Di sinilah letak perbedaan mencolok dengan penerusnya, Gus Yahya Cholil Staquf. Di bawah kepemimpinan Gus Yahya di PBNU, organisasi tersebut kini secara eksplisit terlibat dalam pengelolaan konsesi tambang, sebuah langkah yang memicu konflik internal dan kritik tajam dari berbagai pihak, termasuk Mahfud MD dan elite PBNU lainnya. PBNU di bawah Gus Yahya menerima tawaran pemerintah untuk mengelola Wilayah Izin Usaha Pertambangan Khusus (WIUPK).

Perbedaan ini bukan sekadar soal teknis kebijakan, melainkan soal etos. Gus Dur mengajarkan politik etis, di mana kekuasaan dan sumber daya alam adalah amanah yang harus digunakan untuk kesejahteraan umat, bukan untuk memperkaya segelintir elite atau organisasi. Sikap Gus Yahya yang pro-tambang, meskipun diklaim demi kemaslahatan umat, secara diametral bertentangan dengan prinsip-prinsip konservasi dan keadilan ekologis yang secara implisit diyakini oleh Gus Dur.

Ironi lain adalah gagasan "Fiqih Peradaban" yang pernah santer mengemuka. Fiqih Peradaban, yang digagas Gus Yahya, dimaksudkan sebagai upaya pelembagaan nilai-nilai luhur Islam untuk membangun tatanan dunia yang lebih adil dan damai. Sebuah ikhtiar mulia. Namun, ketika gagasan luhur ini berbenturan dengan realitas ekonomi yang mengedepankan eksploitasi sumber daya alam, narasinya menjadi pincang. Bagaimana mungkin membangun "peradaban" di atas lahan yang dieksploitasi, mengabaikan prinsip-prinsip keadilan lingkungan yang secara implisit diajarkan Gus Dur melalui tindakannya?
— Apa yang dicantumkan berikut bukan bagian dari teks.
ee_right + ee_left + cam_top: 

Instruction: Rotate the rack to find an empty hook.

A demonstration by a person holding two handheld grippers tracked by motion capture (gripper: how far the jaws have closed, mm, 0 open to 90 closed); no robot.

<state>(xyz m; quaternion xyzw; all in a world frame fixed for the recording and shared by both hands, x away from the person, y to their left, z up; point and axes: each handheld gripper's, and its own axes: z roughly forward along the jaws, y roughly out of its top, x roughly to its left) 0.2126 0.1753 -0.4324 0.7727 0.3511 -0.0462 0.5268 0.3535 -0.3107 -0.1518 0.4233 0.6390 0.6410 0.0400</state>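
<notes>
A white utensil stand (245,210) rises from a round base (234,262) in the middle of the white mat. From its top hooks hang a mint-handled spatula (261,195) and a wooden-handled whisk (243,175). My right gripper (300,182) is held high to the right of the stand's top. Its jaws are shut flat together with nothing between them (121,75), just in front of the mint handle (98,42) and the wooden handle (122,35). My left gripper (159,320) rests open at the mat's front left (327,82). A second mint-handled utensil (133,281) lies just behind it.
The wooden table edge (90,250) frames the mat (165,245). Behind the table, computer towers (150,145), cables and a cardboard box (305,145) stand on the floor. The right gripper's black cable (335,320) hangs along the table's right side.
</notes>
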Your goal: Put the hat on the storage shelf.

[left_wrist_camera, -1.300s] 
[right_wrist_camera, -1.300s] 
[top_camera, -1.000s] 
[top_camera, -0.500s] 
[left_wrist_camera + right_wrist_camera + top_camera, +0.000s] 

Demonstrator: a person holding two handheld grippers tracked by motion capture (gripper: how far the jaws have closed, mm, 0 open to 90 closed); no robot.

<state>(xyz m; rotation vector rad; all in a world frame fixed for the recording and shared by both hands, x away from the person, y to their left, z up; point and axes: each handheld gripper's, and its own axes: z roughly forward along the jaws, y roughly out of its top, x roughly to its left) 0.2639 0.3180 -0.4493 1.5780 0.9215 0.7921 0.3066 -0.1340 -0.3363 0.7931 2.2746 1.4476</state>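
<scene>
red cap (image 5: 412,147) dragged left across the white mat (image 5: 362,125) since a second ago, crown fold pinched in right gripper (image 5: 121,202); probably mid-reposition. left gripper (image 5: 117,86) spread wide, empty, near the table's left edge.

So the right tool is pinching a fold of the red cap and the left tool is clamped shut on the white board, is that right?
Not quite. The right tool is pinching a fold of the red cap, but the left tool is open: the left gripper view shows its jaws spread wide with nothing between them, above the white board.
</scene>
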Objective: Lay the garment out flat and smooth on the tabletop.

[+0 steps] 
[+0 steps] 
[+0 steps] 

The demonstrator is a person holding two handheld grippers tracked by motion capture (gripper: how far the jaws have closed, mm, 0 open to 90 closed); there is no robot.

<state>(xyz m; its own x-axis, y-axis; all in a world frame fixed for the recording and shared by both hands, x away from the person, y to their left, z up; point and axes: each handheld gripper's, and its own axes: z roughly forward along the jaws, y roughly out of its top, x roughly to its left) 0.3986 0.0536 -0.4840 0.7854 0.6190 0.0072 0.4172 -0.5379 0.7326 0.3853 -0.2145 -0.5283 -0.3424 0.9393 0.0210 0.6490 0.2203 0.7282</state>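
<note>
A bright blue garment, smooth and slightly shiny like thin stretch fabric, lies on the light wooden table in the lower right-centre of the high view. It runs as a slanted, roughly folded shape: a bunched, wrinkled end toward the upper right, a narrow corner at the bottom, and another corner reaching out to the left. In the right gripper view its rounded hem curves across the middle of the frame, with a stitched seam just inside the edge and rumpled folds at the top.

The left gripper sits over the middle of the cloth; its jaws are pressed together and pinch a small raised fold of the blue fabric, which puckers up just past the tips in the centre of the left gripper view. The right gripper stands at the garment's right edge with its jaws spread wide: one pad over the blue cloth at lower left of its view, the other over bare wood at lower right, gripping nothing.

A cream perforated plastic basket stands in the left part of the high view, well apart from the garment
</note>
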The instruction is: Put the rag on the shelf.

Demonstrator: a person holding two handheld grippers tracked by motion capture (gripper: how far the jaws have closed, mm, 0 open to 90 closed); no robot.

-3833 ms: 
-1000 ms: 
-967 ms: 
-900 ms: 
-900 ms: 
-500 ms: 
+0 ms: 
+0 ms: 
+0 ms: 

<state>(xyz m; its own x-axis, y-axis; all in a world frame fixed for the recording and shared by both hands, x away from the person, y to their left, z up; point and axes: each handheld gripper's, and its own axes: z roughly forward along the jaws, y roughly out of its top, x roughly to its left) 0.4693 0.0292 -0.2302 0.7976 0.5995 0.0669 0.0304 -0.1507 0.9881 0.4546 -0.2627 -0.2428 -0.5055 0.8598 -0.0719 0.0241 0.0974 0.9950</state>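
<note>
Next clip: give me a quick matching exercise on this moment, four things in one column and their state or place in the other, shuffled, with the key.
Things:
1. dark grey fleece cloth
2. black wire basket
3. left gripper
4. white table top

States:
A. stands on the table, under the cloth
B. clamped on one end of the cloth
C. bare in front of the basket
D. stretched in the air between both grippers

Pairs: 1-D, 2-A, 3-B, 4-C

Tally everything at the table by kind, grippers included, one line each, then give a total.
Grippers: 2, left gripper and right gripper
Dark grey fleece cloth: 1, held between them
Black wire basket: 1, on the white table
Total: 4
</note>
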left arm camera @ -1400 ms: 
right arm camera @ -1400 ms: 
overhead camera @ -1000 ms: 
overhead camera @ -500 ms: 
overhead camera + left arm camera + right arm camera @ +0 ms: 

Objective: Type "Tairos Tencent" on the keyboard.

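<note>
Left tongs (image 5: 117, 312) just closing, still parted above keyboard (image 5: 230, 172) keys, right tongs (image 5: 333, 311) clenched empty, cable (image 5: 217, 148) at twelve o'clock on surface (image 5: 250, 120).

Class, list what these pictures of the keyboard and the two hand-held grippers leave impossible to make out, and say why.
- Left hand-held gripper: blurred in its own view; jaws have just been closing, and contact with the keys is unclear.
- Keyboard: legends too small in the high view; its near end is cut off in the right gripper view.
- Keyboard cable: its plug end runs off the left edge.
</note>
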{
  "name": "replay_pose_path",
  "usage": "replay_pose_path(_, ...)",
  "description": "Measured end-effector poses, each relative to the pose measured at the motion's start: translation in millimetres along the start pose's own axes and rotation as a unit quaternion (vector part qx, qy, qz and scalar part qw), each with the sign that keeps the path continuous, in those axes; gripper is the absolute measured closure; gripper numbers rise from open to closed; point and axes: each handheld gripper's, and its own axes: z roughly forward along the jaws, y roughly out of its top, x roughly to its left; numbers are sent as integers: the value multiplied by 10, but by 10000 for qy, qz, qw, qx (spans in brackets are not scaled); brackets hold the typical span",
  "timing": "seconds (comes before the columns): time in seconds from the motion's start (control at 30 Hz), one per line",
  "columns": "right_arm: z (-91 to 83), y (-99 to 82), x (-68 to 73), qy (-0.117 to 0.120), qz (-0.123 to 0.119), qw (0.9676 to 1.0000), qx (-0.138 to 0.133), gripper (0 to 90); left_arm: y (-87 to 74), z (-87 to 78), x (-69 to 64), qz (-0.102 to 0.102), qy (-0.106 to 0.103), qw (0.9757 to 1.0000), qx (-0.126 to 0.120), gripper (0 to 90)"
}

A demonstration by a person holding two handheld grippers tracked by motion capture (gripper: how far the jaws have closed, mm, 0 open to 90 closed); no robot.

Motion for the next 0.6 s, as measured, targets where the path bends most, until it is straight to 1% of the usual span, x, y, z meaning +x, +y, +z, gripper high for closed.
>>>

Gus Dur berpolitik dengan kelincahan manuver personal, mengedepankan etika dan kemanusiaan di atas segalanya. Gus Yahya sebaliknya, mencoba membangun "mesin peradaban" yang kokoh melalui birokrasi organisasi. Perbedaannya terletak pada substansi: Gus Dur fokus pada nilai kemanusiaan universal, sementara langkah Gus Yahya membawa gerbong nahdliyin saat ini seakan terjebak dalam pragmatisme ekonomi yang menafikkan warisan etis tersebut.

Sebab, keputusan menerima tambang, bagi banyak pihak, adalah bentuk pengkhianatan terhadap khittah moral Gus Dur, menjadikan klaim "menghidupkan Gus Dur" terdengar seperti sekadar retorika yang berjarak dari tindakan nyata. Gus Dur adalah budayawan dan humanis yang menolak komersialisasi sumber daya alam secara membabi buta; langkah PBNU saat ini, dengan segala bantalannya, tampak berjalan di arah yang berlawanan.

Mungkin saja buku "Menghidupkan Gus Dur" telah berhasil secara naratif, tetapi realitas politik Gus Yahya, terutama terkait isu tambang, menjadi antitesis dari apa yang ia coba hidupkan. Gus Dur adalah tentang perlawanan terhadap ketidakadilan struktural; Gus Yahya, dalam isu ini, seolah menjadi bagian dari struktur itu sendiri. Inilah tragedi dari sebuah warisan: dihidupkan namanya, tapi dilupakan ruh perjuangannya. Wallahu'alam bishawab.